Deuxième réunion de la Commission suprême de réforme de la justice : Le Président El Ghazouani impulse une réforme ambitieuse pour la modernisation du système judiciaire | Mauriweb

Deuxième réunion de la Commission suprême de réforme de la justice : Le Président El Ghazouani impulse une réforme ambitieuse pour la modernisation du système judiciaire

mer, 21/05/2025 - 23:47

Le Président de la République, Mohamed Cheikh El Ghazouani, également Président du Conseil Suprême de la Magistrature, a présidé mardi soir au Palais présidentiel la deuxième réunion de la Commission suprême de Réforme de la Justice. Cette instance stratégique a adopté un plan d’action urgent pour 2025, marquant une étape clé dans la modernisation du système judiciaire et la lutte contre les dysfonctionnements chroniques.

Un plan d’action 2025 pour une justice "efficace et proche des citoyens"

À l’issue des travaux, le ministre de la Justice, Mohamed Mahmoud Cheikh Abdallahi Boya, a présenté un communiqué détaillant les décisions phares validées par la Commission. Celles-ci s’articulent autour de six axes majeurs, combinant renforcement des ressources humaines, innovations technologiques et révision de textes législatifs obsolètes.

1. Renforcer les capacités judiciaires

La création de l’Institut Supérieur de Formation Judiciaire figure en tête des priorités. Cet organe visera à améliorer l’expertise des magistrats et des auxiliaires de justice, avec une accélération des procédures pour son opérationnalisation. Parallèlement, le recrutement de 20 juges dès 2025, puis annuellement pendant cinq ans, et de 20 greffiers par an sur la même période, répond à la pénurie criante de personnel qualifié. Les greffiers bénéficieront également d’une indemnité spéciale de travail, au même titre que les juges, afin de revaloriser ces métiers essentiels.

2. Numériser l’appareil judiciaire

Le volet technologique occupe une place centrale, avec la commande d’une étude diagnostique pour moderniser l’infrastructure IT du secteur. Parmi les mesures concrètes :

La mise en place d’un système web pour traiter les demandes de nationalité.

Le développement de sites internet pour les tribunaux et l’administration judiciaire, afin de renforcer la transparence et l’accessibilité.

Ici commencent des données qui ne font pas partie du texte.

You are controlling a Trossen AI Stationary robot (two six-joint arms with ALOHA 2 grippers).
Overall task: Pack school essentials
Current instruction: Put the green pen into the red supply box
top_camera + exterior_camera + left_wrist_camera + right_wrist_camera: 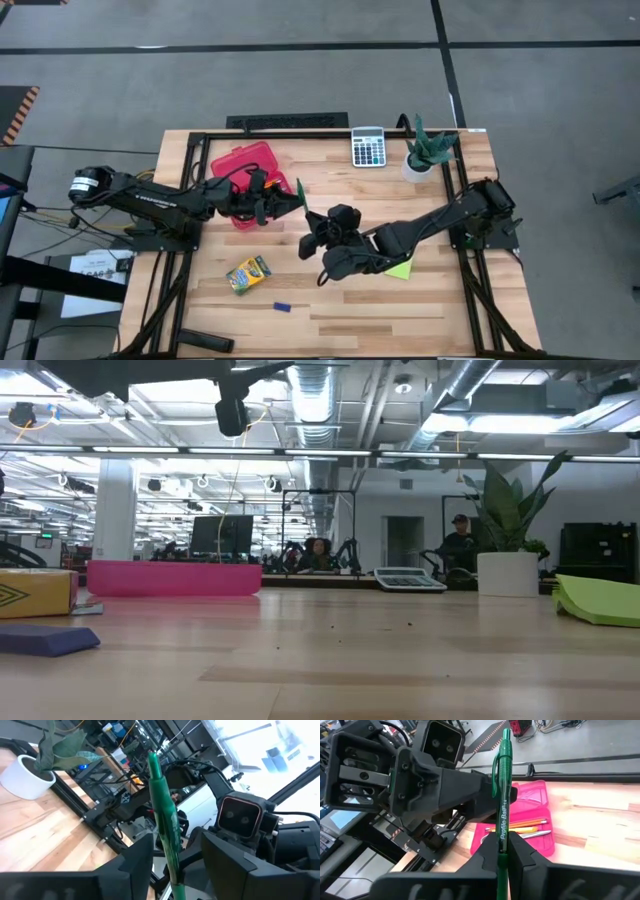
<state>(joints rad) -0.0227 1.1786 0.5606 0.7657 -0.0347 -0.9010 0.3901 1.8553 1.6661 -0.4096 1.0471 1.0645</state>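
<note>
The right gripper [503, 851] hangs above the middle of the surface [440, 300], its fingers pinched tight on the lower barrel of the green pen [503, 795], which stands upright out of it with the clip end up. Facing it from just beside, over the near edge of the red case [245, 165], is the left gripper [283, 200]; in its own wrist view its two fingers [131, 857] stand on either side of the same pen, partly apart, and whether they actually press on the barrel cannot be told. The pen therefore sits between the two grippers, off the surface. Behind the left gripper the case lies open, with orange pencils [520, 825] and a silvery item inside it. Below the left gripper lies the crayon box [248, 274], with the tiny blue eraser [283, 307] further toward the front edge. Under the right arm a corner of the lime sticky-note pad [401, 269] shows. The calculator [368, 146] and a potted plant [430, 152] stand at the far edge, well away from both grippers.
</note>
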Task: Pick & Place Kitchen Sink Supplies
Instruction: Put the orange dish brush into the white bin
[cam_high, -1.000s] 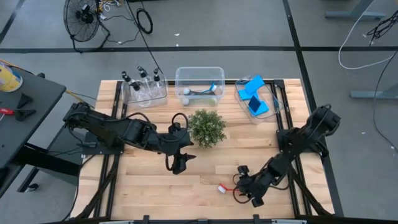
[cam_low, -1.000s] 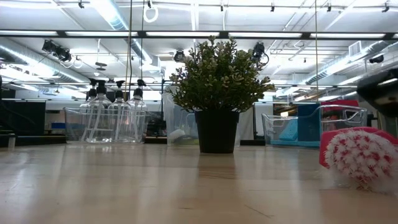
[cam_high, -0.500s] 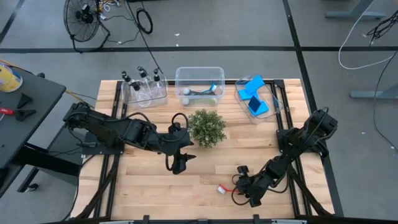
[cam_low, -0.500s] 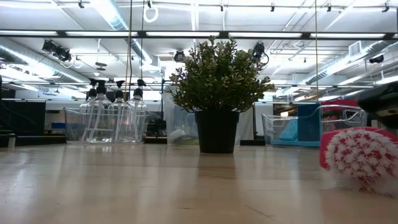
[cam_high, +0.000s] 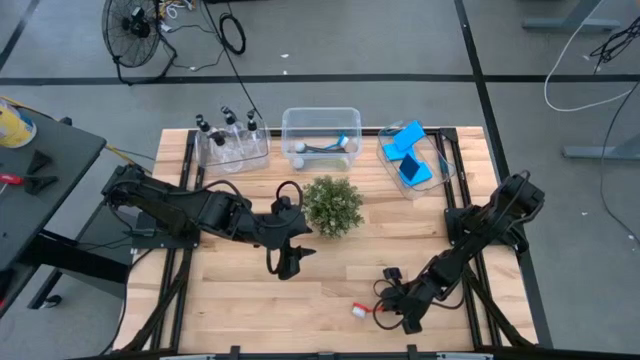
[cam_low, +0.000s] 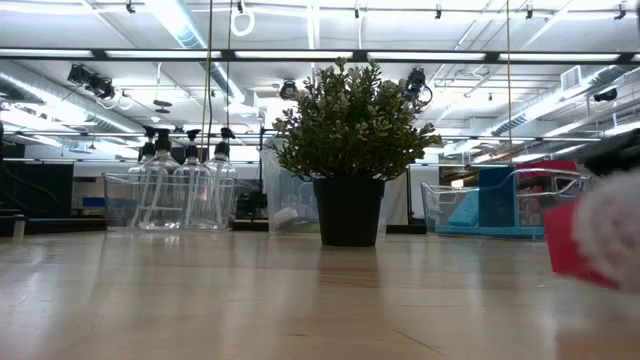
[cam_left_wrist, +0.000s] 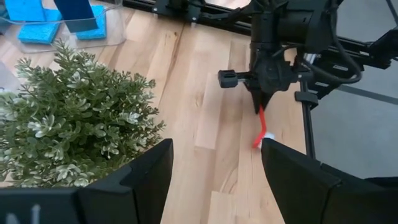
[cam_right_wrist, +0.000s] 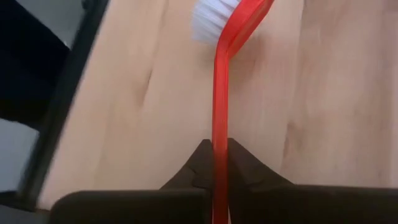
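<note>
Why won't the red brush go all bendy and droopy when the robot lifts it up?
The red brush probably stays stiff: its thin handle runs straight out from the right gripper, which is shut on it. It looks like light plastic, so lifting should be easy. The bristle head sits far from the grip, so it may wobble or twist a little.

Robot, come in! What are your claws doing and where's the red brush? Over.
Right end effector shut on red brush, low at table's near edge. Left end effector open, waiting beside plant. Nothing in the way.
</note>
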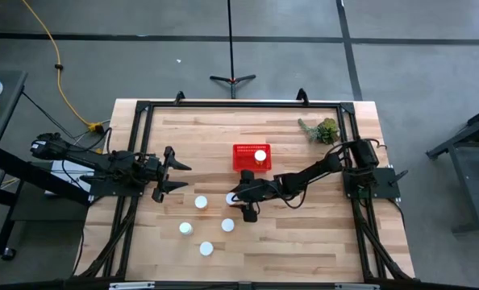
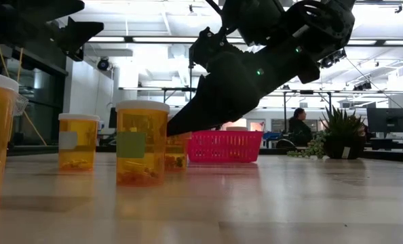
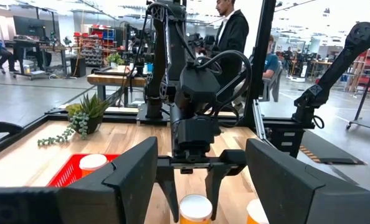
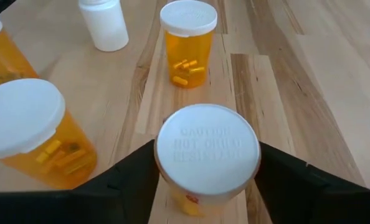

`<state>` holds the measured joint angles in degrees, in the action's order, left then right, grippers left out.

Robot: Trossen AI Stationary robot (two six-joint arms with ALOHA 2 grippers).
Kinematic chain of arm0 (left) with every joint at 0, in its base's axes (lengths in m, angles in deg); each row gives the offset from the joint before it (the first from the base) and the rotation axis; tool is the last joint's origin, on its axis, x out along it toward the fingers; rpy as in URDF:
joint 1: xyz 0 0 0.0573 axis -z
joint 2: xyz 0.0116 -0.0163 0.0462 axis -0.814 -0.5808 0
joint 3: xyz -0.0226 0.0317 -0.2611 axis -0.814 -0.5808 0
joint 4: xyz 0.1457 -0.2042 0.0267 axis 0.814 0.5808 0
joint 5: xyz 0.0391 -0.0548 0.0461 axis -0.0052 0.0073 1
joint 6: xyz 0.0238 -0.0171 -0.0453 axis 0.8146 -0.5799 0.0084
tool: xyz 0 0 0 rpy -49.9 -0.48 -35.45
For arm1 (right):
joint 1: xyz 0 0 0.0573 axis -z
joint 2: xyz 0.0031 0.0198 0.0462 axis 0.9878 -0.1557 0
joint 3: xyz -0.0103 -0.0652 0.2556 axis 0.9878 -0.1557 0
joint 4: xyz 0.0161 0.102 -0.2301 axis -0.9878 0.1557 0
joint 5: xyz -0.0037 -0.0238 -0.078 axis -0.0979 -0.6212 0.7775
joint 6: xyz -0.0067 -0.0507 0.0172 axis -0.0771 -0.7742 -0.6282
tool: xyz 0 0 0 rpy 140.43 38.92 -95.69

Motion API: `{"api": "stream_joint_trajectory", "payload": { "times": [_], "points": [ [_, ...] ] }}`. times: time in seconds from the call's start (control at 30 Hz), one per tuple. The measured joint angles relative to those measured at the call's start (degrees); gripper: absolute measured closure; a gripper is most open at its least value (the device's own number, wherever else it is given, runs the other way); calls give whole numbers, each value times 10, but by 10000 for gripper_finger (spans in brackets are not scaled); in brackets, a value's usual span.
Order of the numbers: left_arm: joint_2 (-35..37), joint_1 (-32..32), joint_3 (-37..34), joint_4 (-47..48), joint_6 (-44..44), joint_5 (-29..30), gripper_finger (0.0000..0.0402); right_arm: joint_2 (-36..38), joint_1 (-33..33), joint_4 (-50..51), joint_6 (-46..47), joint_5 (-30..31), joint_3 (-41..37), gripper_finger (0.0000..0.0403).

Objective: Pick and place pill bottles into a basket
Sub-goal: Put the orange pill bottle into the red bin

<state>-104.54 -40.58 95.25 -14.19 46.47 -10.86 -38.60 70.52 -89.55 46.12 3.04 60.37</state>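
The right gripper [image 1: 235, 198] reaches to a pill bottle [image 1: 231, 198] just below the red basket [image 1: 241, 151], which holds one bottle [image 1: 260, 156]. The left gripper [image 1: 173, 173] waits spread wide at the table's left. Four bottles stand loose nearby.

In the right wrist view, the fingers [image 4: 129, 180] flank the capped bottle [image 4: 207, 149], seemingly touching.
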Motion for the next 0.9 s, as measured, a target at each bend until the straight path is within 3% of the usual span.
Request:
{"api": "stream_joint_trajectory", "payload": {
  "times": [0.2, 0.5, 0.73, 0.9],
  "points": [
    [0, 0, 0, 0, 0, 0, 124, 0, 0, 0, 2, 0, 0, 196],
    [0, 0, 0, 0, 0, 0, 124, 7, 10, 2, 21, 0, 0, 193],
    [0, 0, 0, 0, 0, 0, 124, 70, 24, 22, 13, 0, 0, 195],
    [0, 0, 0, 0, 0, 0, 124, 134, 38, 98, -7, 10, 0, 196]
  ]
}}
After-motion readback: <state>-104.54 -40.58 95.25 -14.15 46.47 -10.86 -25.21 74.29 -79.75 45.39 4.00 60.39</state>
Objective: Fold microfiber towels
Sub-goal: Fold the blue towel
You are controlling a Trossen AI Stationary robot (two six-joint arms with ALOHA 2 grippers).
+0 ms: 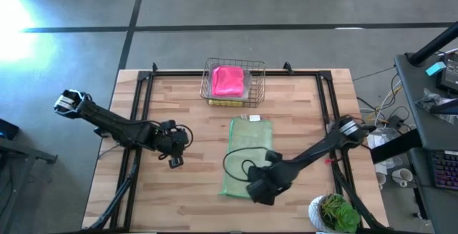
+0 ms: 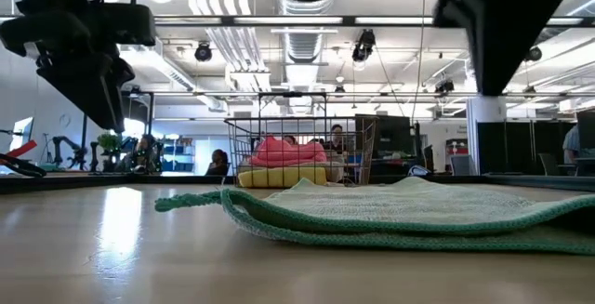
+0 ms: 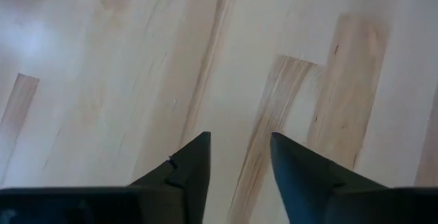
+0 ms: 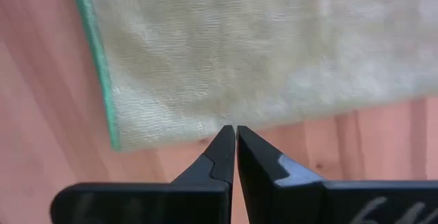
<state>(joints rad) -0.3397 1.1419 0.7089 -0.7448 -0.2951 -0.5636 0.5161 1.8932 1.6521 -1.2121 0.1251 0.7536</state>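
Note:
A pale sage green towel (image 1: pixel 245 152) lies folded double on the table's middle, its long side running near to far; it also shows in the low view (image 2: pixel 409 216) and in the right wrist view (image 4: pixel 239 53). My right gripper (image 1: pixel 256 191) is shut and empty, raised above the towel's near end, its tips (image 4: pixel 235 133) over the towel's edge. My left gripper (image 1: pixel 175 161) is open and empty over bare wood (image 3: pixel 239 142), left of the towel. A hot pink towel (image 1: pixel 227 81) lies on a yellow one (image 2: pixel 279 179) in the wire basket (image 1: pixel 256 84).
The copper wire basket stands at the table's far middle. A potted plant (image 1: pixel 335 214) stands at the near right corner. A black frame (image 1: pixel 139 91) runs along the table's far, left and right sides. Bare wood lies left and right of the towel.

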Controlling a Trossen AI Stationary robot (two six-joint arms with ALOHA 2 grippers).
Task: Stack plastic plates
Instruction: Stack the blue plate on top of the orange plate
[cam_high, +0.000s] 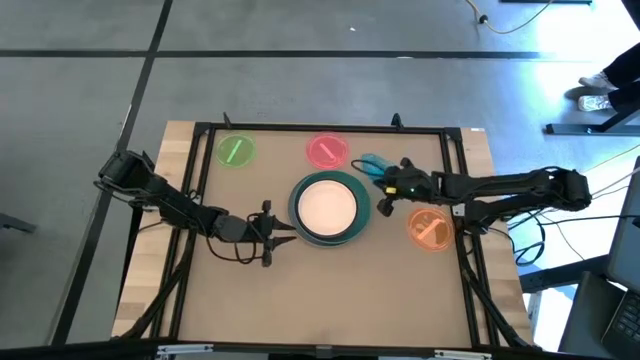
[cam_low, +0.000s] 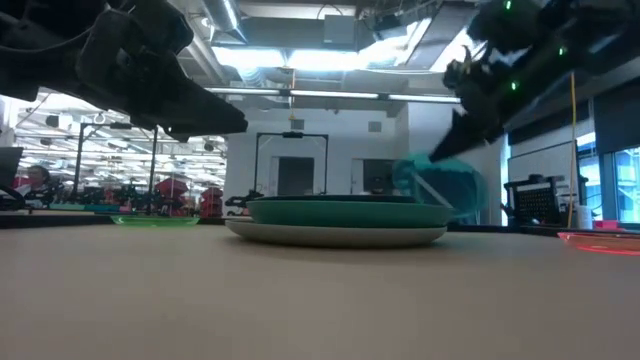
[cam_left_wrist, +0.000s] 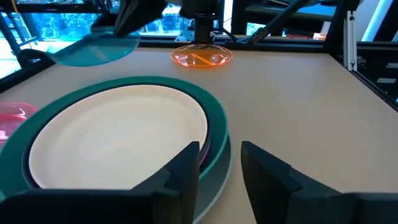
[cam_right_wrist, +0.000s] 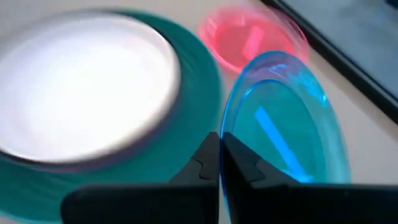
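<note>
Teal-blue plate (cam_right_wrist: 280, 124) pinched in right fingers (cam_right_wrist: 208, 163), tilted.

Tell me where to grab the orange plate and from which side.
Probably by the rim. The orange plate lies flat on the table, so only its raised edge gives the fingers something to pinch. It sits under the right arm, away from the central stack; the right end effector already holds the blue plate, so it would have to release that first.

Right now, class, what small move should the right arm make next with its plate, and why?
Probably carry it sideways over the stack. The right gripper is shut on the teal-blue plate, held lifted and tilted beside the stack, whose white top plate lies bare.
</note>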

3. Réviser les textes législatifs : urgence anti-drogue et procédures accélérées

La Commission a acté une refonte majeure de plusieurs codes, dont :

-La loi sur la lutte contre la drogue (datant de 1993), jugée inadaptée face à l’explosion des trafics. Les amendements prévoient des définitions claires des infractions, des sanctions alourdies pour les trafiquants, des méthodes d’enquête spécialisées et des mécanismes de détection de la toxicomanie ;

-Le code de procédure pénale, révisé pour garantir des procès équitables, limiter la détention provisoire et intégrer des techniques d’enquête modernes ;

-Le code de procédure civile, modifié pour mettre fin aux litiges chroniques en permettant à la Cour suprême de trancher définitivement un dossier lors de son deuxième recours.

4. Éthique et indépendance de la justice

Un code de déontologie révisé pour les juges renforcera la lutte contre les comportements contraires à l’impartialité, avec un rôle accru de l’Inspection générale de l’administration judiciaire. Les auxiliaires de justice (avocats, notaires, etc.) se verront également imposer un code de conduite strict pour prévenir les influences externes.

5. Langues nationales : garantir l’accès à la justice pour tous

Pour pallier les barrières linguistiques, la Commission a acté le recrutement urgent de 32 traducteurs judiciaires en langues nationales, pris en charge financièrement par l’État. Ce nombre devrait être augmenté dans les prochaines années.

Un suivi interministériel rigoureux

Le Président El Ghazouani a insisté sur l’approche collaborative de cette réforme, impliquant plusieurs ministères clés (Intérieur, Transformation numérique, Budget, etc.) et la Cour suprême. Quatre comités de suivi, pilotés respectivement par le Premier ministre, le ministre de l’Intérieur, les walis et les hakems, veilleront à la mise en œuvre des mesures.

Cette réforme s’inscrit dans le cadre du Document National pour la Réforme et le Développement de la Justice, promesse phare du chef de l’État. « Il s’agit de construire une justice crédible, indépendante et capable de répondre aux attentes des citoyens », a rappelé le communiqué.

Avec ce plan ambitieux, la Mauritanie affiche sa volonté de tourner la page des lenteurs administratives et des lacunes législatives, tout en s’attaquant à des défis sociétaux majeurs comme la criminalité liée à la drogue. Reste à concrétiser ces engagements dans un calendrier serré, alors que le pays vise à incarner un modèle de réforme judiciaire en Afrique de l’Ouest.